Качковъ лежалъ  на кровати и мѣрилъ  температуру. Студентъ тоже лежалъ,  вытянувъ  ноги на  спинку, и читалъ газету. 

− Все то же, − сказалъ Качковъ,  посмотрѣлъ градусникъ. − Тридцать семь и восемь. 

− Пустякъ. Мышьякъ попробуй… А лучше бы въ Ялту. Пристроишься въ общественный санаторiй  куда-нибудь…   

Качковъ  лежалъ  на спинѣ, и такъ  его блѣдное  выбритое лицо  напоминало  студенту Юлiя Цезаря: такое  же пергаментное и сухое,  съ орлинымъ носомъ. 

− Раздражаетъ меня эта суета… − говорилъ плаксиво Качковъ. − Надоѣло мотаться  по комнатамъ,  слушать  белиберду. Для работы  нуженъ подъемъ, а тутъ  мелочи,  сапоги, дрязги…  
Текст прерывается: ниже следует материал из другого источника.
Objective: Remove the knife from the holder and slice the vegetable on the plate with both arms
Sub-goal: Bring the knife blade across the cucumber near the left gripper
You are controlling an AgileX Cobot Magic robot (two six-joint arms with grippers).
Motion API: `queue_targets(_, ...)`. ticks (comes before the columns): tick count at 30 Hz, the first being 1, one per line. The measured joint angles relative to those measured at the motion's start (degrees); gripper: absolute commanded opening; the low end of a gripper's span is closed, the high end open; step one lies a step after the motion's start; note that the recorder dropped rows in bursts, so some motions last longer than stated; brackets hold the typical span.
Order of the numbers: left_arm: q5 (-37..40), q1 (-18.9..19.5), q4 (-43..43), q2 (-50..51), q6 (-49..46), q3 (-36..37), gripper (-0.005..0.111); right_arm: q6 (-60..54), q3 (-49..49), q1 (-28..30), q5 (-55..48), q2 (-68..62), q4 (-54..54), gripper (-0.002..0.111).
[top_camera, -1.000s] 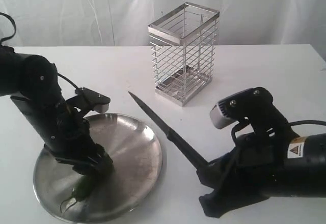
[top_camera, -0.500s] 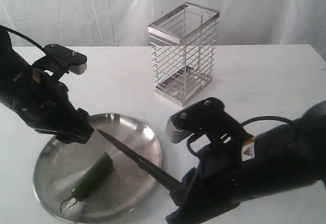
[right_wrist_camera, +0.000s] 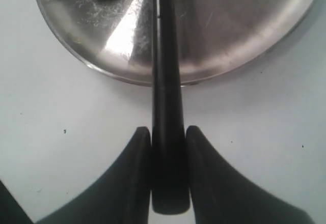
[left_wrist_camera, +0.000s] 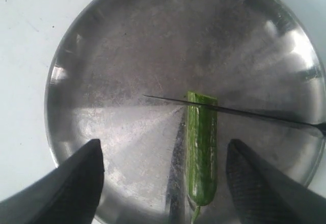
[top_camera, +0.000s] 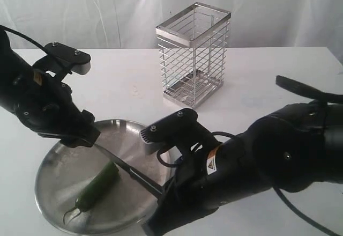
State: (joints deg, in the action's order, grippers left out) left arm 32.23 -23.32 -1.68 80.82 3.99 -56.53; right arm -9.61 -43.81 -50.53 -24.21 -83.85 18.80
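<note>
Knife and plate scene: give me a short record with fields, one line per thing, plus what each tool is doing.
knife: handle clamped in the right tool, blade crossing the vegetable near its cut end
vegetable: lying flat on the plate, stem end away from the blade
plate: on the white table, holds only the vegetable
left tool: open, over the plate, gripping nothing
holder: upright on the table, apart from the plate, no knife in it
blade contact: cannot tell whether it has cut in
</note>
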Motion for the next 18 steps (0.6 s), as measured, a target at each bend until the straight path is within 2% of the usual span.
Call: queue_targets(18, -1.62, 0.0, -0.1, 0.0, 0.03, 0.0, 0.069, 0.61, -0.09, -0.14, 2.67, -5.18, -0.1, 0.0)
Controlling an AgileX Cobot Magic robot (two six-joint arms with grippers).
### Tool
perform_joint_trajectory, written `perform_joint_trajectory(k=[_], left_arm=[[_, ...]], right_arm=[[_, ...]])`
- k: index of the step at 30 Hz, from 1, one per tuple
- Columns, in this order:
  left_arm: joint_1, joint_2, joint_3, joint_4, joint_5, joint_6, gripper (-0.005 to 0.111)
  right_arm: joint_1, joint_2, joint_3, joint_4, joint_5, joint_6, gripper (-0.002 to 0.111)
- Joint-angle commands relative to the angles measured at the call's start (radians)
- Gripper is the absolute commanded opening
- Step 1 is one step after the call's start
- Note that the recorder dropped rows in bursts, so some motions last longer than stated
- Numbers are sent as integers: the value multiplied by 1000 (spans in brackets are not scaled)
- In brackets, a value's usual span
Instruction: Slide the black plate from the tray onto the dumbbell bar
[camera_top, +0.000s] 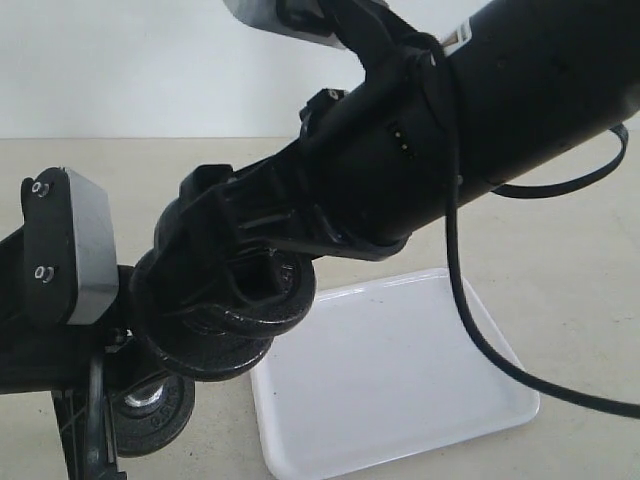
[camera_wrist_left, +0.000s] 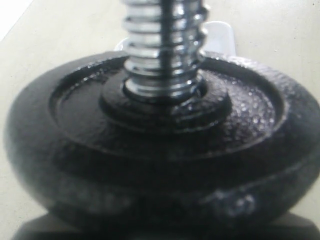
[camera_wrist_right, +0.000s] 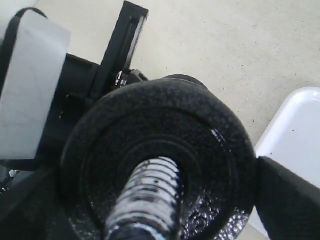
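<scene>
The black plate (camera_wrist_right: 200, 125) is off the tray (camera_top: 400, 390), just beside its corner, threaded over the dumbbell bar (camera_wrist_left: 162, 50) (the thread pokes through the centre hole); the right gripper (camera_top: 235, 288) is clamped wide across the plate's rim, one pad (camera_wrist_right: 287, 200) against its edge, probably to hold the disc square to the rod. The left gripper (camera_top: 118, 352), farther from the tray, seems there to steady the bar; its jaws are hidden, so I cannot tell how they stand.
</scene>
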Motion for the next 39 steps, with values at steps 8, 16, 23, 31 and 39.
perform_joint_trajectory(k=[8,16,23,31,39], left_arm=[[-5,-54,-53,-68,35,18,4],[-5,-54,-53,-68,37,18,4],[-5,-54,-53,-70,12,-10,4],[-5,-54,-53,-70,-132,-140,4],[-5,-52,-53,-70,-196,-221,4]], right_arm=[[-8,-10,-13,-11,-42,-35,101],[-8,-10,-13,-11,-42,-30,104],[-8,-10,-13,-23,-42,-32,104],[-8,-10,-13,-44,-48,-26,104],[-8,-10,-13,-72,-47,-26,104]])
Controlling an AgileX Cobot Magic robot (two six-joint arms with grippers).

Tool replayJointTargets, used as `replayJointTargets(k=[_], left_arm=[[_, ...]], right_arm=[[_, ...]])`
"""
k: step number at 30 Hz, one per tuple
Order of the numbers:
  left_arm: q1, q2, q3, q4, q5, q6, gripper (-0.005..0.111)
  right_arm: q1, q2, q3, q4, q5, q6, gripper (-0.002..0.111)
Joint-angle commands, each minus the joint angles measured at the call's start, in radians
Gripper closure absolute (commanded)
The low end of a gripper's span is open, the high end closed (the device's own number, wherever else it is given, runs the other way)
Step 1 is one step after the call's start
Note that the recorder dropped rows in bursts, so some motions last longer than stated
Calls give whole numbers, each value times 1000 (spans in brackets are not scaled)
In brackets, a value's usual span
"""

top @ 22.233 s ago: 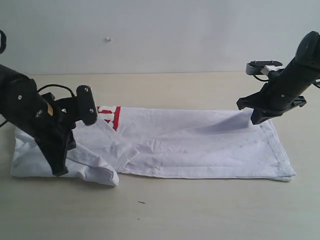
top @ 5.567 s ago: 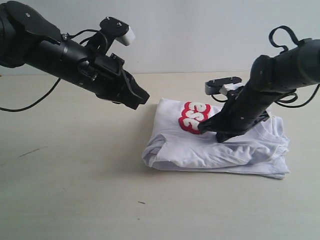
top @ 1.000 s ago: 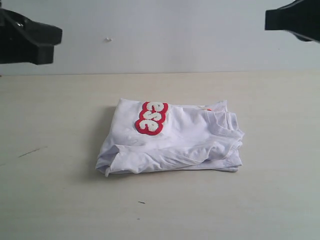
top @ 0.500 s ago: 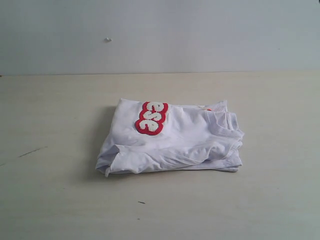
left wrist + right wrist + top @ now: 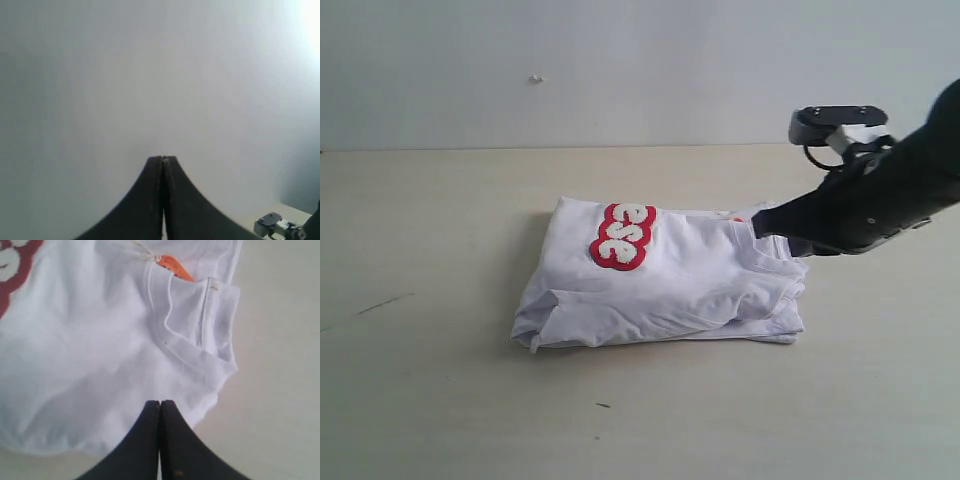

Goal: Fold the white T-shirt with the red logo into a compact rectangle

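Jaws on our right arm (image 5: 865, 200) sit together, empty, tip at the three o'clock edge of the white T-shirt (image 5: 660, 280), likely to press its collar (image 5: 190, 352) flat. Left jaws, together too, face the wall (image 5: 150, 75), parked clear. The shirt lies folded on the worktop (image 5: 440, 400), red logo (image 5: 623, 236) upward.

We see soft, even light on the surface (image 5: 430, 400), a faint shadow left of the white T-shirt (image 5: 690, 280), corner glare in the left wrist view, slightly blurred close-ups.
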Motion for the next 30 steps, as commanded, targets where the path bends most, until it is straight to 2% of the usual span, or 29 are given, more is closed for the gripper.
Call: replayJointTargets(k=[1, 10, 12, 17, 21, 27, 30], left_arm=[[2, -38, 27, -6, -48, -1, 107], [2, -41, 29, -6, -47, -1, 107], [2, -41, 29, -6, -43, -1, 107], [2, -41, 29, -11, -37, -1, 107], [2, -41, 29, -13, -36, -3, 107], [2, -41, 29, -13, -36, -3, 107], [2, -41, 29, -13, -36, -3, 107]], right_arm=[[-6, 185, -176, -8, 2, 38, 108], [15, 458, -437, -19, 93, 48, 108], [20, 499, -473, -75, 101, 58, 108], [20, 557, -566, -279, 101, 221, 108], [20, 593, -642, -274, 124, 225, 108], [26, 589, -649, -258, 148, 206, 108], [41, 589, -649, -192, 214, 123, 108]])
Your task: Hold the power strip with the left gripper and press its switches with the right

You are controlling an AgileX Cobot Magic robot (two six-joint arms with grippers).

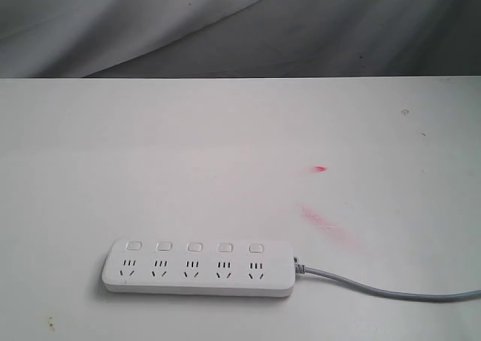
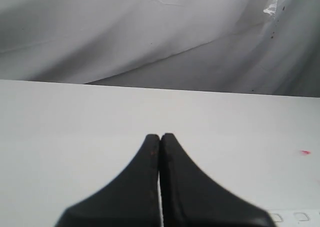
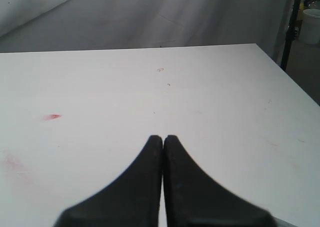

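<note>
Exterior view shows us a long white power strip [image 1: 198, 267] with rounded corners, lying flat on the near part of the table [image 1: 225, 146], left of centre. Its five square switches [image 1: 195, 247] line the far side, sockets the near side, and a grey cord [image 1: 376, 288] trails right. We see faint red smears [image 1: 321, 169] on the white tabletop and crumpled grey cloth [image 1: 225, 25] behind. Both the left gripper [image 2: 160, 137] and the right gripper [image 3: 163, 138] are clenched, holding nothing.
</note>
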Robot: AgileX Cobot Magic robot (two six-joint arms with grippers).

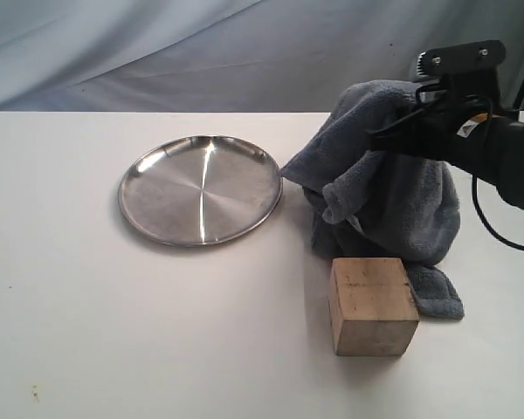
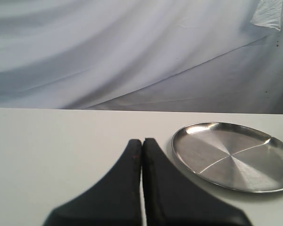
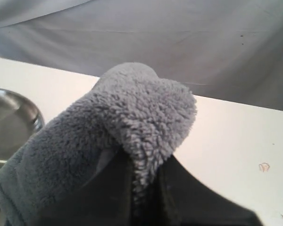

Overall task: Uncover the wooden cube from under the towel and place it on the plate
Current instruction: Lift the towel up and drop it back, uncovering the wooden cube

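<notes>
Right gripper (image 1: 402, 131) pinches the lifted towel (image 1: 393, 201), its trailing hem lying against the exposed wooden cube (image 1: 373, 305) near the plate (image 1: 201, 189); pulling the towel away may drag the cube aside.

At the lower right of the exterior view you have the wooden cube (image 1: 373, 305), pale light brown with fine grain and faint darker marks. Above it, the towel (image 1: 393, 188) is blue-grey. Your plate (image 1: 201, 188) is shiny silver with bright streaks, the bench (image 1: 87, 332) is white, and the left gripper (image 2: 142, 146) and right gripper (image 3: 144, 186) are black.
</notes>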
− Поѣзжай  въ Ялту, − сказалъ студентъ,  которому надоѣло слушать. 

− Искусство наше! Одинъ  пишетъ  воду, другой облака или лошадей… Я  березы пишу, − посмотрѣлъ  онъ на свои  солнечныя березы. − Хорошо, но развѣ въ этомъ искусство! Надо,  чтобы вонзилось въ душу… закрутило,  какъ вихрь! Вотъ  что такое искусство, Какъ откровенiе! Искусство − это… стихiйная, творящая  сила… 

За стѣнкой  запрыгала,  захлопала  въ ладони и засмѣялась Милочка, и они услыхали: 

− Ура!! ѣду! 

− Деньги принесли, − сказалъ студентъ.  

− А знаешь, − продолжалъ  Качковъ, − я вѣдь говѣлъ.  

− А-а… 

− Захотѣлось  отгородиться ото всего, упроститься… почувствовать себя  прежнимъ. Въ дѣтствѣ когда… на душѣ было какъ-то  особенно ясно и хорошо… и все было  пропитано удивительнымъ  ароматомъ. Тогда я умѣлъ  слышать,  какъ пахнетъ  снѣгъ,  весеннiя  лужицы… а между рамами пахло вѣтромъ  и солнцемъ! А небо  какое было! Плыли облака, а мнѣ казалось, что  это не облака,  а мое это, радостное плыветъ, какъ  бѣлые  лебеди  на синей водѣ. А жаворонки съ изюмными глазами! Это были  живые  жаворонки,  и весной отъ нихъ пахло, и мнѣ  жалко было начинать съ носика. А когда  говѣлъ,  все* было такое  особенное, праздничное… и я совсѣмъ былъ особенный, лучшiй и тоже праздничный, и мнѣ за это будетъ награда. Въ такомъ состоянiи  можно творить!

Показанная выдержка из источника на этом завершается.